> **WORK INSTRUCTIONS**:
Lines from the start of the data through the line containing "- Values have" must be given again exactly. Leave the others out.

> **DATA IN THIS EXERCISE**:
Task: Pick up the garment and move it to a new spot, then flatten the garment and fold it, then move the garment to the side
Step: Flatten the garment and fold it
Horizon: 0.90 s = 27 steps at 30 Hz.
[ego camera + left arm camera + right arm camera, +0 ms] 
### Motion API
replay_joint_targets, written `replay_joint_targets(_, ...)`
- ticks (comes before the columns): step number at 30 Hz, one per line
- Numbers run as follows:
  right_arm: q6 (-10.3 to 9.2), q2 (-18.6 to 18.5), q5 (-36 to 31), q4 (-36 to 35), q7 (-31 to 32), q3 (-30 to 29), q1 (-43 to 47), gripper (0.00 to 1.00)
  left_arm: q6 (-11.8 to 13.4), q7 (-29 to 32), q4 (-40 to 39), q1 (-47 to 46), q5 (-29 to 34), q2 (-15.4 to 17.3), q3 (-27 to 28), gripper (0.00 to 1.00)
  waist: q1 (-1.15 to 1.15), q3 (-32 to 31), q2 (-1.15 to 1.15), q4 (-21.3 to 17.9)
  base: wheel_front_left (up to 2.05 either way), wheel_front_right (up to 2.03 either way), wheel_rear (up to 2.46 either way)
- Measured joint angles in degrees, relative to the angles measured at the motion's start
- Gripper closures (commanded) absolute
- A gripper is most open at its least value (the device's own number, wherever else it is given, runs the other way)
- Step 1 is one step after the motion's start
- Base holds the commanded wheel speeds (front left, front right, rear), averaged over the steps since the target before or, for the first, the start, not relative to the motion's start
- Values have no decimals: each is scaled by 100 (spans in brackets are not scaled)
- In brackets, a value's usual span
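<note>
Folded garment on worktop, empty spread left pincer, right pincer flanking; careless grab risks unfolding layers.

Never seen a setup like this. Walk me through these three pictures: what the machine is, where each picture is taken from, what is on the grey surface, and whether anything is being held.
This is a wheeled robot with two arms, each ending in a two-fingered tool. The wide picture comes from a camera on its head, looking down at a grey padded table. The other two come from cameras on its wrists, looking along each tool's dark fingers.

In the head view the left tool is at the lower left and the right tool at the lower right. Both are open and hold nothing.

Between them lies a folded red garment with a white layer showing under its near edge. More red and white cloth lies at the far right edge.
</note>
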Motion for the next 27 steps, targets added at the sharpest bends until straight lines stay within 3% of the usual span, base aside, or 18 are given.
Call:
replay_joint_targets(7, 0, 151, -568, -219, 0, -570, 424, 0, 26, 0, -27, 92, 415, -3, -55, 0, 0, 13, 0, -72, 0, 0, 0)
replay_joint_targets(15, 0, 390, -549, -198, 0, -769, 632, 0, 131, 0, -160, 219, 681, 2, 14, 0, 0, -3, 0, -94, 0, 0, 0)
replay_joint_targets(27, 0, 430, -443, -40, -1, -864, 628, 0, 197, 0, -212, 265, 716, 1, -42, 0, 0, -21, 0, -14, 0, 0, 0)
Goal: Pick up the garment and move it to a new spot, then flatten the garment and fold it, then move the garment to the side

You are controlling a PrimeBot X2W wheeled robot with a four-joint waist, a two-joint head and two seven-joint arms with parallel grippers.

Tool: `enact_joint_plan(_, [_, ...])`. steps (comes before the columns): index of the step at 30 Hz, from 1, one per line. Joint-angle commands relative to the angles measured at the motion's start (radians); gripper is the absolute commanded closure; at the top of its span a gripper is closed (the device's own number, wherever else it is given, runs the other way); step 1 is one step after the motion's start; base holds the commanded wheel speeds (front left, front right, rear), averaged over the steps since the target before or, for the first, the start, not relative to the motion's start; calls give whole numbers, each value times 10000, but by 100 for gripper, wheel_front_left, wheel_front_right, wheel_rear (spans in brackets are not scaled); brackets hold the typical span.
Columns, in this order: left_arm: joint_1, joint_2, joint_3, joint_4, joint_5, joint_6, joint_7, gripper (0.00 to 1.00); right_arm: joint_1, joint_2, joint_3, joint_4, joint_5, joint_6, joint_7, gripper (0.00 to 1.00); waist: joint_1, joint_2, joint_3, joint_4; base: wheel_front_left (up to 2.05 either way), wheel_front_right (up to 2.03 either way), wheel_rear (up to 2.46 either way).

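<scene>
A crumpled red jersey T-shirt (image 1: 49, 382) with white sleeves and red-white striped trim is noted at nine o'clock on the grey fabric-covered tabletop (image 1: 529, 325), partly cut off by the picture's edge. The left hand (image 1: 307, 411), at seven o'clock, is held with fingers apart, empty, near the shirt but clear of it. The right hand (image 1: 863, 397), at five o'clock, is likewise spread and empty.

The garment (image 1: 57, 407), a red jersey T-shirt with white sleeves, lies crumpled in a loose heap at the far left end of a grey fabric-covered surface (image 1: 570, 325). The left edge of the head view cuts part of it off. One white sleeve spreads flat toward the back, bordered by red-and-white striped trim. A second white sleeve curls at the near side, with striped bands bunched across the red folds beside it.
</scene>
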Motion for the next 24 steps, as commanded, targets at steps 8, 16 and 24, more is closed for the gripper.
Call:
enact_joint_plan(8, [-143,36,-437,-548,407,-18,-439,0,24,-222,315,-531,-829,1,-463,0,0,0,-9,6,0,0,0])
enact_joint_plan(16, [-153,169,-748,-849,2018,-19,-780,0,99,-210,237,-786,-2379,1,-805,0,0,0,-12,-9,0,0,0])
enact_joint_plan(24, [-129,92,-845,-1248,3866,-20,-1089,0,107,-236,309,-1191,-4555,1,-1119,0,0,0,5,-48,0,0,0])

> **REPLY TO THE TASK**:
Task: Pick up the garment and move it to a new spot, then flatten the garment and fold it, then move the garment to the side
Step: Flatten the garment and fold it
Horizon: 0.90 s = 27 steps at 30 Hz.
[ego camera + left arm camera + right arm camera, +0 ms] 
### Motion API
replay_joint_targets, written `replay_joint_targets(_, ...)`
- ticks (comes before the columns): step number at 30 Hz, one per line
- Numbers run as follows:
  right_arm: q6 (-10.3 to 9.2), q2 (-18.6 to 18.5), q5 (-36 to 31), q4 (-36 to 35), q7 (-31 to 32), q3 (-30 to 29), q1 (-43 to 47), gripper (0.00 to 1.00)
  left_arm: q6 (-11.8 to 13.4), q7 (-29 to 32), q4 (-40 to 39), q1 (-47 to 46), q5 (-29 to 34), q2 (-15.4 to 17.3), q3 (-27 to 28), gripper (0.00 to 1.00)
  waist: q1 (-1.15 to 1.15), q3 (-32 to 31), q2 (-1.15 to 1.15), q4 (-21.3 to 17.9)
  base: wheel_front_left (up to 2.05 either way), wheel_front_right (up to 2.03 either way), wheel_rear (up to 2.46 either way)
- Measured joint angles in degrees, relative to the angles measured at the motion's start
- Gripper closures (commanded) absolute
- A gripper is most open at its least value (the device's own number, wherever else it is given, runs the other way)
- Step 1 is one step after the motion's start
- Base holds the commanded wheel speeds (front left, front right, rear), averaged over the steps since the target before or, for the first, the start, not relative to the motion's start
- Values have no decimals: each is scaled by 100 (spans in brackets are not scaled)

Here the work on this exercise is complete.